Símbolos de nuestra soledad
De Ulises a Robinson, floten a la deriva o pasen años en islas perdidas, los náufragos son una parte irresistible del imaginario colectivo
Naufragar es consustancial a navegar, incluso a vivir podría decirse. Los náufragos célebres, reales o de ficción, se cuentan por centenares, los náufragos a secas (si se acepta la expresión) resultan incontables.
Los náufragos forman parte de nuestro imaginario colectivo, desde Ulises (arrojado una y otra vez a islas y costas extrañas) hasta el último llegado, el Robert Redford patrón del malhadado velero Virginia Jean de Cuando todo está perdido, pasando por Tom Hanks y su balón de voleibol, Pi y su tigre, Robinson, claro (y el real Alexander Selkirk que lo inspiró), los que penan eternamente en la pintada balsa de la Medusa, la pizpireta y pubescente Brooke Shields de El lago azul, o ese microcosmos que son los supervivientes del buque torpedeado por un submarino cuyo propio capitán nazi acaba en el bote con ellos, hasta que se libran de él (Lifeboat, de Hitchcock, sobre una historia de Steinbeck). Sin olvidar al más paradigmático de los náufragos periodísticos y del que es un sosias nuestro pescador de tiburones salvadoreño: el marinero de la armada colombiana Luis Alejandro Velasco, caído del destructor Caldas e inmortalizado por el gran Gabriel García Márquez en Relato de un náufrago que estuvo diez días a la deriva en una balsa sin comer ni beber, que fue proclamado héroe de la patria, besado por las reinas de la belleza y hecho rico por la publicidad, y luego aborrecido por el gobierno y olvidado para siempre.
Es fácil ver lo que tienen de irresistibles los náufragos, se salven o mueran, floten a la deriva en sus balsas o penen años en islas perdidas, se hayan hundido sus barcos o los hayan arrojado al mar malvados piratas, tripulaciones amotinadas o capitanes coléricos: nos devuelven una imagen especular de lo frágil de nuestro destino y se alzan como un símbolo primigenio de nuestra esencial soledad existencial. Todos somos náufragos en la vida y todos acabamos solos, si hay suerte en ese pacífico lecho que es el último de los atolones, si no la hay en cualquier desgraciado accidente.
Mi náufrago favorito es Ned Low, un pirata de Boston de naturaleza cruel entre cuyas atrocidades se cuenta el obligar al capitán de un ballenero capturado a comerse sus propias orejas, tras echarles sal
Cada uno tendrá sus simpatías por tal o cual náufrago.

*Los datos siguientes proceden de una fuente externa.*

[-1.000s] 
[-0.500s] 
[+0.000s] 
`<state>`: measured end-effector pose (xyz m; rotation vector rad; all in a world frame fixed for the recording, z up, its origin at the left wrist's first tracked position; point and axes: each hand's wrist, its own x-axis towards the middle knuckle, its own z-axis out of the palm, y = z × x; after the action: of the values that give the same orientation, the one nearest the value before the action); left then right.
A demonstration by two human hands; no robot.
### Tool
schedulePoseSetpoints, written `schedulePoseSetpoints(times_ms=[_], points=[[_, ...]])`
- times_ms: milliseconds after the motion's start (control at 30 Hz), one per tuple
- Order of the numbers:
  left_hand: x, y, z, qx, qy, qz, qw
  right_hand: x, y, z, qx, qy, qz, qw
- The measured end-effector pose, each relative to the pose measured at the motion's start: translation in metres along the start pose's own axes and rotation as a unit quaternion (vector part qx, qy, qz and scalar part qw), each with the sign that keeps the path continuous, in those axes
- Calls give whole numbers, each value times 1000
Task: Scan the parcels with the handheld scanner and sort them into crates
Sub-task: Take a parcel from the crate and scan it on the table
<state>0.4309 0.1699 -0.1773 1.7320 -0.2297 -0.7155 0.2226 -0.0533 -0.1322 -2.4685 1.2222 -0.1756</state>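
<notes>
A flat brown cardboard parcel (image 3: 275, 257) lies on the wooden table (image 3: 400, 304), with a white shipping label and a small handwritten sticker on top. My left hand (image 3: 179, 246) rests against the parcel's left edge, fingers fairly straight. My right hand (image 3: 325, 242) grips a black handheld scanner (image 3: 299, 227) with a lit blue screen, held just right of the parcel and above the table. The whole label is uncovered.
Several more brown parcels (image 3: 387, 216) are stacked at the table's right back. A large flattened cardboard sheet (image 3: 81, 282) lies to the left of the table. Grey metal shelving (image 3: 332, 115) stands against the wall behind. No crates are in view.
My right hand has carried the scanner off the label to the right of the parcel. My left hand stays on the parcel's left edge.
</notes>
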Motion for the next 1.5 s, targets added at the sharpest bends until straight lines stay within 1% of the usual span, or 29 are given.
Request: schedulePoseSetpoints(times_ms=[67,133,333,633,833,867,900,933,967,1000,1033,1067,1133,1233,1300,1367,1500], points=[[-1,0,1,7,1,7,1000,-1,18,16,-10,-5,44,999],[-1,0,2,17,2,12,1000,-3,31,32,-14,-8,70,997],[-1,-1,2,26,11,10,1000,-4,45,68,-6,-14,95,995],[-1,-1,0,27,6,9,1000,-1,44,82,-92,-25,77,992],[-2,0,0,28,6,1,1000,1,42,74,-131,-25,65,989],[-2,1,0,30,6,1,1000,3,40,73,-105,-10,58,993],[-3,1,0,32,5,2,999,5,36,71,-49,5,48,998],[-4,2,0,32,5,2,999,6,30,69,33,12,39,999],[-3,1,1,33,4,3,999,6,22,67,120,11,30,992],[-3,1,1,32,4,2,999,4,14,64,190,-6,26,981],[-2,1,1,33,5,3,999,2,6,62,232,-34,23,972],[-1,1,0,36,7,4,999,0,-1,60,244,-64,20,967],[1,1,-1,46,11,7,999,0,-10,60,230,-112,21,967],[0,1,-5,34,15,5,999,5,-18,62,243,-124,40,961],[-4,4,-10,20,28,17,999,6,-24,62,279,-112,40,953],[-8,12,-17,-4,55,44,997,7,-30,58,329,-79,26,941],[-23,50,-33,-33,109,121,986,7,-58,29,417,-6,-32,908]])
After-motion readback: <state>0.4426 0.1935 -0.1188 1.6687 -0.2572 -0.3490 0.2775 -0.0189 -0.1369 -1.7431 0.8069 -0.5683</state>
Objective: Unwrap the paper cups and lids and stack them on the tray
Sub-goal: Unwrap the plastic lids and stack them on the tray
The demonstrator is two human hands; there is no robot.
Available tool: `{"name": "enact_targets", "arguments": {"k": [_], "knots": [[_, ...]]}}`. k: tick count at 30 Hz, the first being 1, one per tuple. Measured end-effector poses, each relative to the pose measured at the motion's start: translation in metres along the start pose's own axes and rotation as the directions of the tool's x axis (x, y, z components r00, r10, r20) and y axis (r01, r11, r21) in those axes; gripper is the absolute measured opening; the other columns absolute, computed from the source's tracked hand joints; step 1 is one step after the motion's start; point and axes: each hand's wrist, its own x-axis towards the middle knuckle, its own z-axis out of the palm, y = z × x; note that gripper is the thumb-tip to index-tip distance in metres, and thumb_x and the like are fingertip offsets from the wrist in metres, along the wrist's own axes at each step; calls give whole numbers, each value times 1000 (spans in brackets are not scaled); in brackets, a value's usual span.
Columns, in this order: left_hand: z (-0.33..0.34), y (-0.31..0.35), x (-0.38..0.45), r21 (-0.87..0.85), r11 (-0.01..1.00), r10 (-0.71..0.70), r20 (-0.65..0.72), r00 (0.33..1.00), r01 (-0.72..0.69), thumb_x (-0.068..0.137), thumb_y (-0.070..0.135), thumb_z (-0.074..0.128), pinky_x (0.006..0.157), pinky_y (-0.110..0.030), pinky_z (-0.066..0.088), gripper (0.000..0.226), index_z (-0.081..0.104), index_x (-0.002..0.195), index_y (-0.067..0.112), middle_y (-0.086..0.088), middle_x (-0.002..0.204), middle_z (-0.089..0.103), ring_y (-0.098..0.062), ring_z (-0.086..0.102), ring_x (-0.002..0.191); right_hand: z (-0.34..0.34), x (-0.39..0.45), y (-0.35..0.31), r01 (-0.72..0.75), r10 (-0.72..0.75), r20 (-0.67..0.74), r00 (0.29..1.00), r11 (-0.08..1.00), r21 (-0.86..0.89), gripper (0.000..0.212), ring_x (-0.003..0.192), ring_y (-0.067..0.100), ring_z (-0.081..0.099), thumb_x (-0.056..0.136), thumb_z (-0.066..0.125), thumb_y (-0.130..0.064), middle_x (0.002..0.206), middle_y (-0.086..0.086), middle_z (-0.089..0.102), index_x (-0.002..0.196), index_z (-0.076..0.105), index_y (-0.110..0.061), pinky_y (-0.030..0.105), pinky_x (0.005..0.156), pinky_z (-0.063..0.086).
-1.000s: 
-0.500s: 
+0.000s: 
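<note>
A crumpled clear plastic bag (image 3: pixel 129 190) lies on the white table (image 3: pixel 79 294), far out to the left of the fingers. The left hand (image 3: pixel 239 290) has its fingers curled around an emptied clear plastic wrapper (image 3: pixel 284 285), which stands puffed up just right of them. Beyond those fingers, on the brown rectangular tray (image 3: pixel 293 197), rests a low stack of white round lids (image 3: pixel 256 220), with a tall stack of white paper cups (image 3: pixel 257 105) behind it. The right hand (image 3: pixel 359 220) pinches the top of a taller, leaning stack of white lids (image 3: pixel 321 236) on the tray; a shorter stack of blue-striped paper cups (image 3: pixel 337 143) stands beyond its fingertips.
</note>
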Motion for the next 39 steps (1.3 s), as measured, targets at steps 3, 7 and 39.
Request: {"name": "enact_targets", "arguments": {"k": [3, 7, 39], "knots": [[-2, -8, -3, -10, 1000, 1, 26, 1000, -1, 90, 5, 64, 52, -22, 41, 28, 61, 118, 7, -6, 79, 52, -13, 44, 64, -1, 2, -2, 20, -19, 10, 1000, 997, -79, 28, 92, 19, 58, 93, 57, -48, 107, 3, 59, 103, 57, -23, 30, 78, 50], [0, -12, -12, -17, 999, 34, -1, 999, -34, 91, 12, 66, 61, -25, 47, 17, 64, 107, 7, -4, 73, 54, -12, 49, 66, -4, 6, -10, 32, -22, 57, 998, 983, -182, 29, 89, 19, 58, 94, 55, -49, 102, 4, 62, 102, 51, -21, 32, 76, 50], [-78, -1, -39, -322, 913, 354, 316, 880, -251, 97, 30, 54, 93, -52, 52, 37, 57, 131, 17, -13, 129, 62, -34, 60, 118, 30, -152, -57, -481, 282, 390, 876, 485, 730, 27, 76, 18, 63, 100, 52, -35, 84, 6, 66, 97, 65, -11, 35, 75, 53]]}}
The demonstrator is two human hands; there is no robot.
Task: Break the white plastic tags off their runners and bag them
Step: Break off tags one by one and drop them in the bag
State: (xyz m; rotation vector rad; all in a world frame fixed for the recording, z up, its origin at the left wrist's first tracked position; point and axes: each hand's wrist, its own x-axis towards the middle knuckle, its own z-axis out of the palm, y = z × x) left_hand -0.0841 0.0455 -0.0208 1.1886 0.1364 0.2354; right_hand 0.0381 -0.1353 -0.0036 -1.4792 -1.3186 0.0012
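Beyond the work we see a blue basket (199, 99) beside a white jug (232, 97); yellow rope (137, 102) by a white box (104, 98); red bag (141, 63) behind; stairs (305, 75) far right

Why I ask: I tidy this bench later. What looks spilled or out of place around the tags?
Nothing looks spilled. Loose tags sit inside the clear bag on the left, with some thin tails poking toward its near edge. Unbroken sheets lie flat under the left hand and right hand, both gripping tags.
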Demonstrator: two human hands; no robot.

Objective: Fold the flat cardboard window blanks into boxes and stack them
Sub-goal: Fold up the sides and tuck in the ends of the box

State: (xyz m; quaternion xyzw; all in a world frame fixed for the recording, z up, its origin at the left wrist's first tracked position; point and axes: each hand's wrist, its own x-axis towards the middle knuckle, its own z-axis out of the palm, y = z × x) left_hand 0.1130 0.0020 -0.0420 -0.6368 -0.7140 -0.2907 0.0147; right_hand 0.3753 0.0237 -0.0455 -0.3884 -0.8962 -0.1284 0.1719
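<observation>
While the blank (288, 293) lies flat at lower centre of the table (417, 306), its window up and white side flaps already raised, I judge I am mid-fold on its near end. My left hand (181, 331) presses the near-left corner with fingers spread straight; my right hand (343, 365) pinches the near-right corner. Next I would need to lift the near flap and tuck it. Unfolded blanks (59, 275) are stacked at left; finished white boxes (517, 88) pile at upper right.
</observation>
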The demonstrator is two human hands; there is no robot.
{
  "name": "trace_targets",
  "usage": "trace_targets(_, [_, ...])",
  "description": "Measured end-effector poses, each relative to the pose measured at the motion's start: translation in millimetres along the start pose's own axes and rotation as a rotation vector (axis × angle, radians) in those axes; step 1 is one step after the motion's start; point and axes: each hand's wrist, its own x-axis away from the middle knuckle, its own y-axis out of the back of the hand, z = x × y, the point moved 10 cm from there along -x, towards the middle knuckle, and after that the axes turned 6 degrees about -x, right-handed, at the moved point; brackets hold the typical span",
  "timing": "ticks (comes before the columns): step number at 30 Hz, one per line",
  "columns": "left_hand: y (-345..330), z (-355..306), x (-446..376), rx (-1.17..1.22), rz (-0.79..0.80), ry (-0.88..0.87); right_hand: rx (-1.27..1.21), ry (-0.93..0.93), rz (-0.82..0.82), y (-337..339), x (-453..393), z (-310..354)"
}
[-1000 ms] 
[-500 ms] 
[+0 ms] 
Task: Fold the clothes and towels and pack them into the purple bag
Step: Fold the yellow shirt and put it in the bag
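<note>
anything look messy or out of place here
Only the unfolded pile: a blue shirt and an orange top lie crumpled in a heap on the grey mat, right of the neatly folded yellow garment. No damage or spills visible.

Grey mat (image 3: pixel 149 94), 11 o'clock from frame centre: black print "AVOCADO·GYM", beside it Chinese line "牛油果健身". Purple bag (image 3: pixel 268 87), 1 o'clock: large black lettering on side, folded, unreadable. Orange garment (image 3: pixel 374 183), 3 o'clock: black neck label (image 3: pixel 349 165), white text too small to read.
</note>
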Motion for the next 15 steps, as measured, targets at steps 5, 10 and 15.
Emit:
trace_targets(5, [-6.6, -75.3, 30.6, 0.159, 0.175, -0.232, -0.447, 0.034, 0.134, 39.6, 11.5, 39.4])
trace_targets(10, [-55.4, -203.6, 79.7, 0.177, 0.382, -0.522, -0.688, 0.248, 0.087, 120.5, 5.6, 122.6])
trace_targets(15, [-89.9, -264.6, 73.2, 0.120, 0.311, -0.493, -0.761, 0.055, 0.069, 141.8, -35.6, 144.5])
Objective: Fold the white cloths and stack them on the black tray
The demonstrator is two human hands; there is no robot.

Náufrago es Jonás en el vientre de la ballena, lo es el pobre Ben Gunn, la joven de 19 años Marguerite de La Rocque que sobrevivió dos años tras abandonarla su padre por casquivana en la Isla de Demonios –que ya es sitio-; lo son los dos representantes de la corona española arrojados en las costas de Patagonia por Magallanes tras el motín en su flota, los desgraciados y los asesinos en serie del Batavia, el tan severo como buen marino capitán Bligh dejado a su suerte –que esperaban mala- en un bote por los amotinados de la Bounty, y los marineros del USS Indianápolis devorados a centenares, uno a uno, por los tiburones y de los que formó parte el ficticio capitán Quint del Tiburón de Spielberg, que se salvó entonces aunque con ello solo logró aplazar unos años su cita con las fauces como aquel hombre que huía de la muerte en Samarcanda.
Ente los que muestran más paralelismos con el náufrago Alvarenga está Poon Lim un chino que era camarero en el vapor Benlomond hundido por un submarino alemán en 1942 y que aguantó ¡133 días! en el océano Atlántico en una balsa salvavidas hinchable antes de ser rescatado por pescadores cerca de la costa de Brasil. Lim sobrevivió a base de algunas galletas y de aprovechar todos los recursos, incluido el comerse el hígado de un tiburón al que mató y beberse la sangre de las aves marinas que lograba capturar.
Mi náufrago favorito, sin embargo, es Ned Low, un pirata de Boston de naturaleza cruel entre cuyas atrocidades se cuenta el obligar al capitán de un ballenero capturado a comerse sus propias orejas, tras echarles sal. Hartos de él, su propia tripulación abandonó a la deriva a Low en un bote sin comida ni agua; el marino tuvo la buena suerte de ser recogido por un barco francés aunque a continuación, así es la vida, la mala suerte de ser reconocido como pirata, y ahorcado en consecuencia.